Alargar as fronteiras do diálogo

AE – Nos últimos anos têm surgido iniciativas de diálogo inter-religioso, como programas na comunicação social, nas capelanias hospitalares… É uma oportunidade ou um obstáculo à acção da Igreja?

JO – Para nós é uma convicção, ainda que porventura há 50 anos não fosse. É o consciencializarmo-nos do mundo em que estamos naturalmente inseridos.

Não esqueçamos que, mesmo na regulamentação da Concordata, fomos nós, Igreja Católica, a trabalhar para que se pudesse servir adequadamente os portugueses no âmbito religioso. Aquilo que a Igreja procurou para si, procurou também para os outros.

O Concílio Vaticano II é eloquente sobre o diálogo ecuménico, o diálogo inter-religioso e com os diferentes. São áreas em que a Igreja terá de viver permanentemente.

Talvez outrora, em Portugal, se pensasse que a Igreja tinha de ser quase que exclusiva. O que importa é que cada um siga o seu caminho para Deus, no encontro com a Palavra, com tantas outras realidades, e que a Igreja Católica possa dispor da liberdade e dos meios adequados para exercer o seu serviço.

 

AE – Nesse âmbito, as relações com as entidades públicas são boas?

JO – Sim. A regulamentação da Concordata demonstra-o.

 

AE – Apesar de não estar concluída?

JO – Faltam alguns aspectos que precisam de ser equacionados, como o património e as aulas de Moral. Mas já há regulamentação na parte hospitalar e nos estabelecimentos militares e prisionais.

A própria Concordata estabelece uma comissão paritária que já está a trabalhar no sentido de interpretar os textos. Infelizmente, a comissão bilateral ligada ao património não tem funcionado, e eu não sei porquê! Da nossa parte as pessoas estão determinadas. Estamos à espera… Têm surgido algumas questões relativas ao património que talvez se pudessem ter evitado.

 

Visita de esperança

AE – Que oportunidade constitui para a sociedade portuguesa e para a Igreja no nosso país a visita de Bento XVI?

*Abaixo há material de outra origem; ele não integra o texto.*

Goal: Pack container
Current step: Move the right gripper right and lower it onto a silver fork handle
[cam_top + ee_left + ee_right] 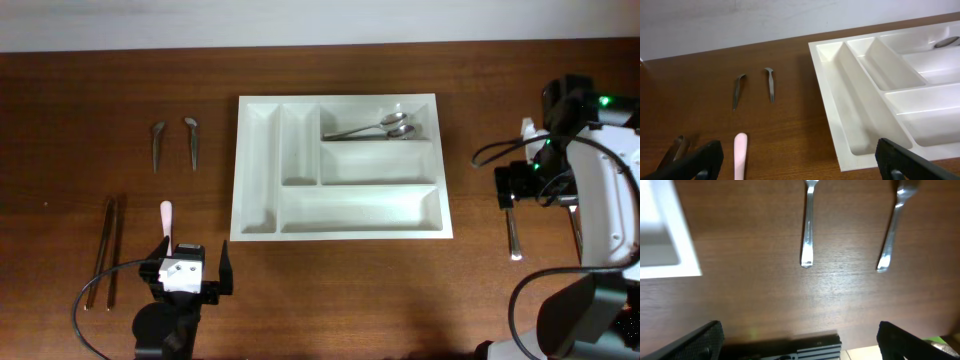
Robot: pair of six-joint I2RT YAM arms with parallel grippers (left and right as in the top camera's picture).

JO – Creio que é um momento de grande alegria e estou plenamente convencido de que será uma ocasião de festa. Numa altura que, queiramos ou não, reconhecemos como de crise, de uma certa perplexidade e, para algumas pessoas, até de um certo medo perante o amanhã e perante o futuro, a presença do Santo Padre será também um momento de esperança. Estou convencido que a mensagem que o Santo Padre vai trazer ao país, particularmente aos católicos, dará um pouco mais de tranquilidade ao momento que estamos a viver. Mas por que não pedir também aos portugueses em geral que se abram a essa mensagem, se não para a aceitar, pelo menos para a acolher e reflectir?

Queremos caminhar com o Papa e sabemos que ele quer caminhar connosco, particularmente na área da missão da Igreja, que tem de ser desempenhada com autenticidade, com verdade, com responsabilidade.

Creio que o povo português irá corresponder a esta vinda do Santo Padre, acolhendo a sua mensagem e manifestando a grande alegria de o termos entre nós.